OBJECTIVE: to study the epidemiological data of patients suffering from buccomaxillofacial trauma treated at a referral hospital in the State of Paraíba.

METHODS: we conducted a cross-sectional study of inductive approach, with a comparative statistical procedure and research technique by field direct documentation. The sample comprised hospital records obtained from January 2016 to December 2017 of patients attended by the Service of Buccomaxillofacial Surgery and Traumatology of this hospital, and consisted of 332 patients according to the study's eligibility criteria. Two previously calibrated examiners collected and analyzed the data, both descriptively and inferentially.

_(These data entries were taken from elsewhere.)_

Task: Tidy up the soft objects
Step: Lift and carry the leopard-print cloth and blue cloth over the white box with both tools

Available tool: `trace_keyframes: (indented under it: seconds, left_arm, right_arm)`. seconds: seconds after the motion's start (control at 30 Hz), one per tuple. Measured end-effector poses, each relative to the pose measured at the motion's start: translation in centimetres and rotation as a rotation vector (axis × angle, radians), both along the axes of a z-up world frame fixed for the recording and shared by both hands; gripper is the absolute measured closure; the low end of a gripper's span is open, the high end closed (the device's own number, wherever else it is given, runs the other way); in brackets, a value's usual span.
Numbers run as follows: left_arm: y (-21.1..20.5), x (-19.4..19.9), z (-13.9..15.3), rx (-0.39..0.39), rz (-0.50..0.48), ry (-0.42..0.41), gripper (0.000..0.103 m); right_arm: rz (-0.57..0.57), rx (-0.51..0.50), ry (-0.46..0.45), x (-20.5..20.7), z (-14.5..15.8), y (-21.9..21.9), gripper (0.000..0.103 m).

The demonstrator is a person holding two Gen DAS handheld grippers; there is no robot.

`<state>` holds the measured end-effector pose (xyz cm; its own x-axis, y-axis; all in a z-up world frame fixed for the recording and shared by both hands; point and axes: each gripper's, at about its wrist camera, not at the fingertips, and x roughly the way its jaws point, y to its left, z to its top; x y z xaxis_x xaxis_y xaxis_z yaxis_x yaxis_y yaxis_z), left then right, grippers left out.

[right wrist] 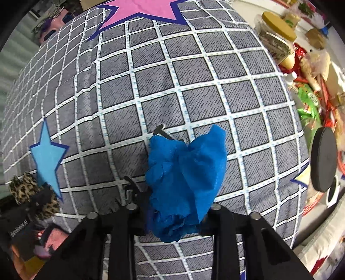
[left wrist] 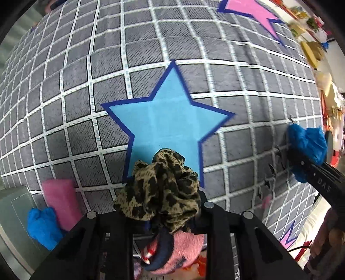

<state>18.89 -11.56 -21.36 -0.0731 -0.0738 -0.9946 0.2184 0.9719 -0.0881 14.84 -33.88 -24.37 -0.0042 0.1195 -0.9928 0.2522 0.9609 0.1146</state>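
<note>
Grey checked cloth (left wrist: 64, 90) is spread under both grippers. A leopard scrunchie (left wrist: 159, 189) is held between the closed jaws of the left gripper (left wrist: 159, 217), with the blue star (left wrist: 168, 120) directly ahead. A blue crumpled cloth (right wrist: 185, 172) is clamped by the right gripper (right wrist: 176, 213), farther from that star.

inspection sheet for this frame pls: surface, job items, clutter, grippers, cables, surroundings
Surface: grey mat with white grid lines, light blue star and pink star patches.
Job's things: leopard-print fabric scrunchie; crumpled blue fabric piece; pink foam block and second blue bundle at the mat edge.
Clutter: pink fuzzy item under the left gripper.
Grippers: left gripper shut on scrunchie; right gripper shut on blue fabric.
Cables: nothing seen.
Surroundings: yellow-lidded jar, packaged goods.
</note>
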Motion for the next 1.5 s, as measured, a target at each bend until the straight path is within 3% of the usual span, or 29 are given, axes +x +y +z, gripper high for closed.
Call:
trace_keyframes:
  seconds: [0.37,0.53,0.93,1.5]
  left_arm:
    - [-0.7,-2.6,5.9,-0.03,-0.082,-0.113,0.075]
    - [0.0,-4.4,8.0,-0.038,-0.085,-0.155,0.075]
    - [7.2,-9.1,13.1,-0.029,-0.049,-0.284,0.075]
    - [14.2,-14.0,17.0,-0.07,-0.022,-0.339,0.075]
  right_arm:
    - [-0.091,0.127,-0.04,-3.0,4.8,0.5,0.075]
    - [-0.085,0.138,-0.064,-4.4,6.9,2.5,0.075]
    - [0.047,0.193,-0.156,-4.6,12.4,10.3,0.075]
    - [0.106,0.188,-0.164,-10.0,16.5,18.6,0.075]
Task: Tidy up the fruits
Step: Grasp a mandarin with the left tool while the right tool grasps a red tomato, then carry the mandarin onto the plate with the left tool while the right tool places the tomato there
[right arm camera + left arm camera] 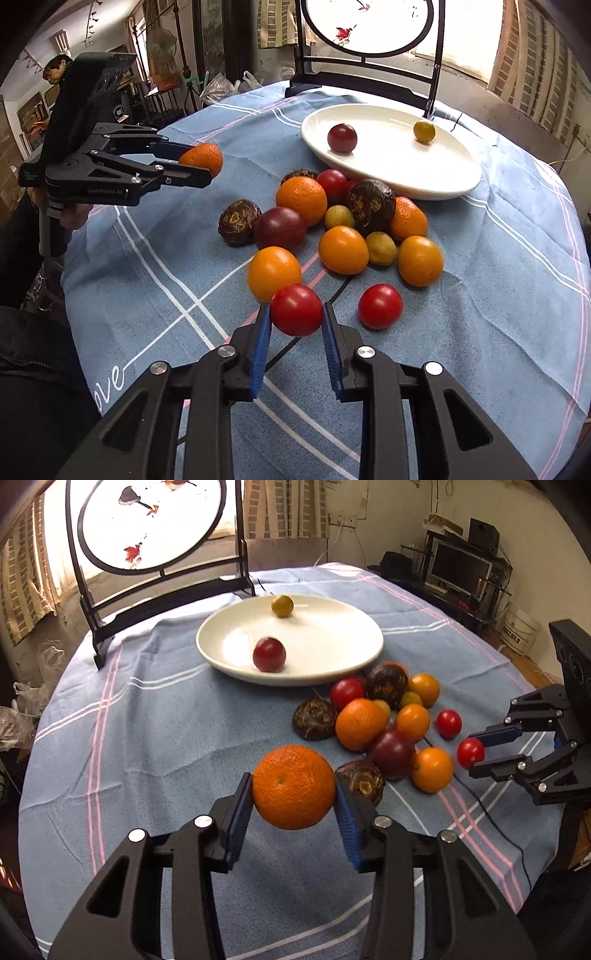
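Blue cloth (147,738), orange (293,786) between left gripper (293,801) pads, tomato (296,309) between right gripper (296,317) pads

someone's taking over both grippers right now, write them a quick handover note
Left gripper: shut on the large orange, held above the cloth.
Right gripper: shut on a red tomato, near the pile's edge.
Done: the white plate already holds a dark red fruit and a yellow-green fruit.
Left: plate both held fruits, then the pile on the blue tablecloth beside the plate: oranges, tomatoes, dark brown fruits.
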`<state>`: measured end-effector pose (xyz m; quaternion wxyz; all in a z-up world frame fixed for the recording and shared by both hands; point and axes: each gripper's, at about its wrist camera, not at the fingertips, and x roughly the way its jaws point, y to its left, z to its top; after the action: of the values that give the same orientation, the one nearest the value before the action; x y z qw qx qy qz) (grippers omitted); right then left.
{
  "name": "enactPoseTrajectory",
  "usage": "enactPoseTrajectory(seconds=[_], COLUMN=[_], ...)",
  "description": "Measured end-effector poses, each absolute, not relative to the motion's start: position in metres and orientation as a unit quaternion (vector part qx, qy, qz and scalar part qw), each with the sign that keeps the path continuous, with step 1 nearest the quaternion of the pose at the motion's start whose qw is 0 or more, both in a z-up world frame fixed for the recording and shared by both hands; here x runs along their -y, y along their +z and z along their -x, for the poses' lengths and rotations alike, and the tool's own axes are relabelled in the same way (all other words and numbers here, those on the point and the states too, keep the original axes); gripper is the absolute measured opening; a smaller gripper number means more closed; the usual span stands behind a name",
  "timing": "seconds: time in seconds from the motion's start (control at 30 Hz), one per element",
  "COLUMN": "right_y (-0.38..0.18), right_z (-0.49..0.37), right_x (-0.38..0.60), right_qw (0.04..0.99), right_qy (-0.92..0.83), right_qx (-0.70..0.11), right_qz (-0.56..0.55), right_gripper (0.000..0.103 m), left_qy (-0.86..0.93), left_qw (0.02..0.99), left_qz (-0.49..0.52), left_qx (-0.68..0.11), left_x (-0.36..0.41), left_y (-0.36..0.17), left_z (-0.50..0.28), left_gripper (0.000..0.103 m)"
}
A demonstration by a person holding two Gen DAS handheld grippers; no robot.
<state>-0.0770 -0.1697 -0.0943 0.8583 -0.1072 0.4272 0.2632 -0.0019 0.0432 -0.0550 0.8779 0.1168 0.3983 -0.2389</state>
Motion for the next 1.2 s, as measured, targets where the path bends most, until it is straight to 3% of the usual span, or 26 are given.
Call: enactPoseTrajectory(seconds=[0.23, 0.47, 1.2], right_y=[-0.036, 0.002, -0.055], right_z=[0.051, -0.014, -0.141], right_x=[0.18, 0.189, 0.176], right_qw=[0.899, 0.921, 0.9], right_qy=[0.242, 0.213, 0.18], right_qx=[-0.354, -0.319, -0.394], right_qz=[0.094, 0.069, 0.055], right_gripper=[0.027, 0.027, 0.03], left_qy=[-0.2, -0.173, -0.114], left_qw=[0.915, 0.925, 0.908], left_qz=[-0.094, -0.086, -0.117], left_qx=[-0.338, -0.326, -0.386], left_x=[-0.023, 0.007, 0.044], left_y=[0.004, 0.023, -0.043], left_z=[-0.024, -0.078, -0.172], left_gripper=[0.042, 0.042, 0.044])
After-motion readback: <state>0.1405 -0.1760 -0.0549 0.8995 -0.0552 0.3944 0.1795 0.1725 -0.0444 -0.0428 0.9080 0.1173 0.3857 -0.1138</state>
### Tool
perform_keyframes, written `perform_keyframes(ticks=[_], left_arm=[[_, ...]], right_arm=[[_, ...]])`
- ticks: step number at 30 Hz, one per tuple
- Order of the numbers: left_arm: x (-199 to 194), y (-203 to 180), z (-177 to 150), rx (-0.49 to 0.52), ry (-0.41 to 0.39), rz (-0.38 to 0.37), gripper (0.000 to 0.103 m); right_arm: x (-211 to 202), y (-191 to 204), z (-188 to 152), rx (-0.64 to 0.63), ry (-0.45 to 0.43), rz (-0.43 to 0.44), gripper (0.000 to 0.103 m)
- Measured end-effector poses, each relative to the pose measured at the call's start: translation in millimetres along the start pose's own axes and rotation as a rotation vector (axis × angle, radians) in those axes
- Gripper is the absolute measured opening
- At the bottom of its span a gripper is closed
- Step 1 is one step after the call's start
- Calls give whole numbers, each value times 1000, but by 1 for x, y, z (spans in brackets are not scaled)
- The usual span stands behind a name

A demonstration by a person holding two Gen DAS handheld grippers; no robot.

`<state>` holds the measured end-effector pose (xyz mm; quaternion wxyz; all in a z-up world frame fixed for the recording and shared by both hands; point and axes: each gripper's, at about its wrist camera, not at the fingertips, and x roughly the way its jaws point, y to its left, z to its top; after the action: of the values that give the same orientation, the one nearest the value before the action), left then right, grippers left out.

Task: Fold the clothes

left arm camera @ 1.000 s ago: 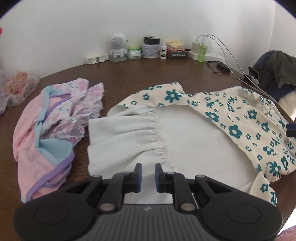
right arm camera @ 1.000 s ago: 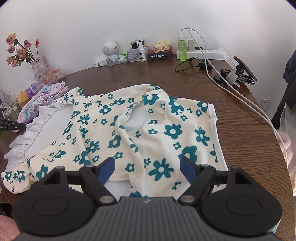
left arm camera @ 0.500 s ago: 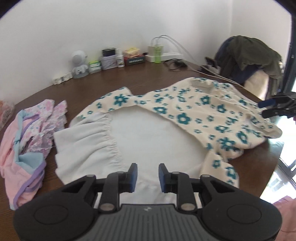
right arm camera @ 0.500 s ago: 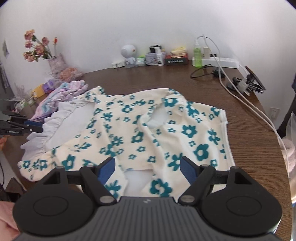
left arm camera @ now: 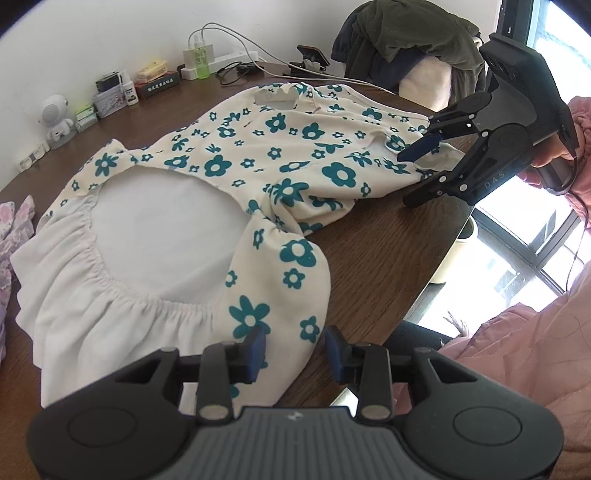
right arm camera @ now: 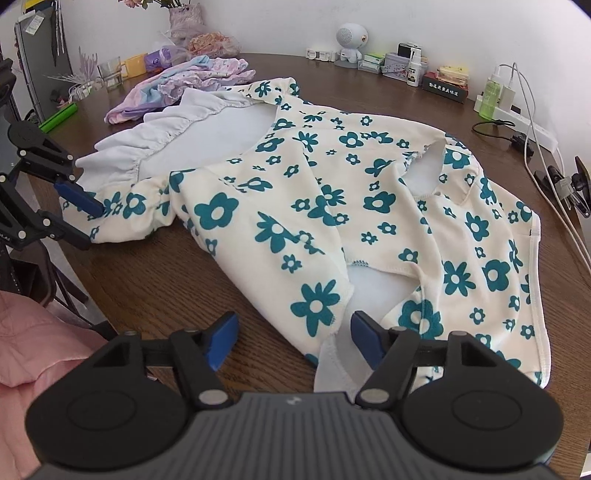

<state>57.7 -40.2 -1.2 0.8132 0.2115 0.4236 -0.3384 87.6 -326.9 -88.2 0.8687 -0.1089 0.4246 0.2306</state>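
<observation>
A cream garment with teal flowers (left arm camera: 280, 155) (right arm camera: 332, 192) lies spread on the brown table (left arm camera: 388, 251), and its white gathered part (left arm camera: 122, 240) is at the left. My left gripper (left arm camera: 294, 354) (right arm camera: 86, 221) is at the sleeve cuff (left arm camera: 288, 295) by the table's near edge. Its jaws are opening with the cuff's end between them, not pressed. My right gripper (right arm camera: 293, 339) (left arm camera: 417, 173) is at the garment's other end. Its jaws are closing, with a flowered flap and white lining (right arm camera: 332, 365) between them, not gripped.
A pink and lilac pile of clothes (right arm camera: 177, 88) lies beyond the garment. Small boxes, bottles and a white robot figure (right arm camera: 351, 40) line the wall, with a power strip and cables (right arm camera: 517, 114). Dark clothes hang on a chair (left arm camera: 406, 33). A person's pink sleeve (left arm camera: 517, 350) is close by.
My left gripper has swung right along the near edge, from the white gathered part to the sleeve cuff, and its jaws have widened. My right gripper has moved toward the near flap, its jaws a little narrower.
</observation>
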Motion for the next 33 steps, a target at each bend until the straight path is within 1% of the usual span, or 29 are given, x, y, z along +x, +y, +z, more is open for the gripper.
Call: perform_keyframes(ticks=[3,6,7,8,9,10,11,12,13,16,18,21,22,24,25,26,27,29,31,33], left_arm=[[8,-12,6,10,-4,56,34],[15,-21,11,24,-13,105,32],[16,-22,13,24,-16,120,26],[17,-21,13,31,-16,135,8],[18,-20,13,39,-16,150,3],[18,-18,12,55,-14,169,3],[17,-16,10,70,-12,189,2],[17,-14,9,86,-9,208,2],[15,-10,7,102,-3,226,2],[4,-1,3,163,13,267,2],[-2,2,1,214,31,260,2],[1,0,-3,266,79,242,2],[4,-1,-4,275,93,238,2],[8,0,-4,280,108,230,2],[7,1,-3,276,111,228,2],[7,3,-2,272,115,225,2],[7,4,-1,269,119,224,2],[7,6,0,261,137,232,2],[7,9,4,235,144,228,3],[1,12,14,187,117,199,7]], right_arm=[[1,1,0,-5,3,-9,66],[0,3,-1,-7,-3,-19,60],[-1,3,-1,-4,-5,-21,57],[-1,3,-2,-2,-7,-25,52],[-3,2,-2,-1,-7,-28,49],[-4,1,-2,-2,-8,-30,39],[-5,-1,-2,-5,-6,-32,22],[-6,-3,-2,-9,-4,-33,12],[-7,-6,-2,-25,6,-33,5],[-13,-13,-2,-87,36,-25,5],[-20,-14,-2,-145,59,-1,5],[-21,-10,-2,-216,99,22,5],[-20,-10,-2,-218,100,30,6],[-19,-10,-1,-221,103,49,10],[-24,-14,1,-198,79,75,17],[-28,-18,3,-174,55,101,28],[-35,-24,5,-145,21,124,33],[-47,-38,11,-88,-47,140,44],[-49,-54,19,-32,-83,98,44],[-40,-73,31,27,-96,44,44]])
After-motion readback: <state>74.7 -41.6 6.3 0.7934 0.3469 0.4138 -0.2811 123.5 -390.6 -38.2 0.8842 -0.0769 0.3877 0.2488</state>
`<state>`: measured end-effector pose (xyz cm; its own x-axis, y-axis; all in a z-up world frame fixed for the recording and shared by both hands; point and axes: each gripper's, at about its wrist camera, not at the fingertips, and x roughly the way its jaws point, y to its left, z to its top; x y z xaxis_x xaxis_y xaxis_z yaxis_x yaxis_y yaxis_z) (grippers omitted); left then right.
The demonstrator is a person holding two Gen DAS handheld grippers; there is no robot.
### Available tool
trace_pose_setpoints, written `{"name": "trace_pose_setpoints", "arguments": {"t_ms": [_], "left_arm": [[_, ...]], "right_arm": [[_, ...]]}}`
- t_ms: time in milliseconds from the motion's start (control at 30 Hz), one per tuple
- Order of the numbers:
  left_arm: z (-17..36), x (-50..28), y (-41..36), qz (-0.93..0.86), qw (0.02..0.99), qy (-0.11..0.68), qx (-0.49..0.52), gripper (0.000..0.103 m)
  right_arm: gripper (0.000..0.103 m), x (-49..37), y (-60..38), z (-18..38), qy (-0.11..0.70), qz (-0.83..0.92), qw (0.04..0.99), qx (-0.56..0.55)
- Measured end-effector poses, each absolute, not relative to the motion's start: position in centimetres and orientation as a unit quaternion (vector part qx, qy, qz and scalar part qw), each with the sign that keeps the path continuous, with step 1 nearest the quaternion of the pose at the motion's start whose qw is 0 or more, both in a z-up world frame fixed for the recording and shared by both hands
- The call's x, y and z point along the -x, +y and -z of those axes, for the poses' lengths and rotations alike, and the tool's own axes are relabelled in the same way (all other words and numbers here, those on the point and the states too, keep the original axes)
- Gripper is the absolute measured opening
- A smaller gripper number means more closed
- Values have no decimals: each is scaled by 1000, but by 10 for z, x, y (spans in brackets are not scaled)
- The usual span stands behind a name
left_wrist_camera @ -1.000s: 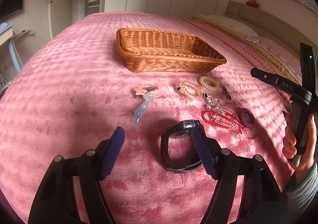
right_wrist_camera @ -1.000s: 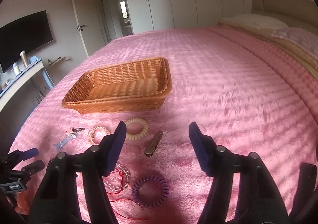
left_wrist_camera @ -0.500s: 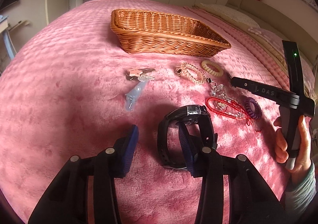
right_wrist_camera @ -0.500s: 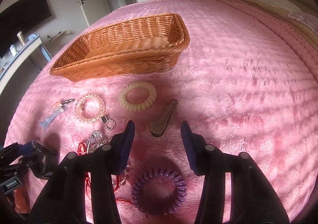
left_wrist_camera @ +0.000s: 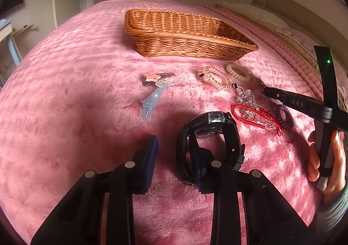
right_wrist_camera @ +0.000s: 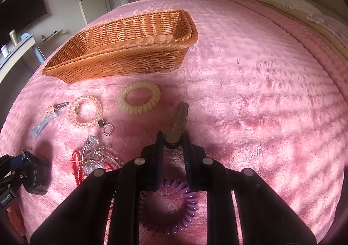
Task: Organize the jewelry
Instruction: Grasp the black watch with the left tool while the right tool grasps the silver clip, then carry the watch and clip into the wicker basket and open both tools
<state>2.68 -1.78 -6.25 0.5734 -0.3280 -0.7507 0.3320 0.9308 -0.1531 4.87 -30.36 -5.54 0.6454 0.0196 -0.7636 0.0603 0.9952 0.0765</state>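
Observation:
A black watch (left_wrist_camera: 209, 136) lies on the pink bedspread. My left gripper (left_wrist_camera: 174, 147) is open around its near strap, the right finger inside the band loop. My right gripper (right_wrist_camera: 173, 138) is closed down on the near end of a metal hair clip (right_wrist_camera: 179, 118); it also shows in the left wrist view (left_wrist_camera: 304, 105). A wicker basket (left_wrist_camera: 187, 36) stands beyond, also in the right wrist view (right_wrist_camera: 130, 49). A purple coil hair tie (right_wrist_camera: 171, 205) lies under the right gripper.
On the bedspread lie a cream coil tie (right_wrist_camera: 140, 98), a clear coil bracelet (right_wrist_camera: 86, 111), a red cord with crystal beads (left_wrist_camera: 252, 112), keys (left_wrist_camera: 155, 78) and a blue clip (left_wrist_camera: 150, 101). Pillows (right_wrist_camera: 289, 2) lie at the far right.
Both grippers have lowered and narrowed. The left one's right finger slid into the watch band. The right one moved forward and closed onto the hair clip's end.

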Motion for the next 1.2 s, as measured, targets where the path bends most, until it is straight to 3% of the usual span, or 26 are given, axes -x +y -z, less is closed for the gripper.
{"name": "trace_pose_setpoints", "arguments": {"t_ms": [100,500,867,1000,1200], "left_arm": [[63,-25,-20,191,887,420,-7,5],[38,-8,-10,186,915,357,22,4],[-48,-41,-16,185,937,294,43,4],[-63,-86,-32,185,938,292,33,5],[-45,-165,-59,178,931,318,16,5]], "right_arm": [[15,-46,-304,52,414,7,909,-48],[15,-20,-302,20,333,-22,941,-50],[15,-39,-291,-61,254,-45,966,-38],[15,-88,-278,-73,267,-60,961,-27],[15,-172,-274,-45,345,-95,932,-60]]}}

RESULTS: males sustained the majority of facial trauma (83.1%), mainly in the third decade of life (32.2%). Motorcycle accidents were the most common etiology of trauma for both genders. In relation to inferential statistics with a margin of error of 5%, there was no significant association (p>0.05) between the genders and the trauma etiological factors. The bones of the nose (38.2%) were the most affected bones and the most frequent soft tissue injury was edema, in 50.9% of cases. Only 20.8% of the patients with bone fractures were polytraumatized.

CONCLUSION: the victims of oral and maxillofacial trauma attended at our hospital are predominantly men in the third decade of life, involved in motorcycle accidents and sustaining lesions in the nose bones nose.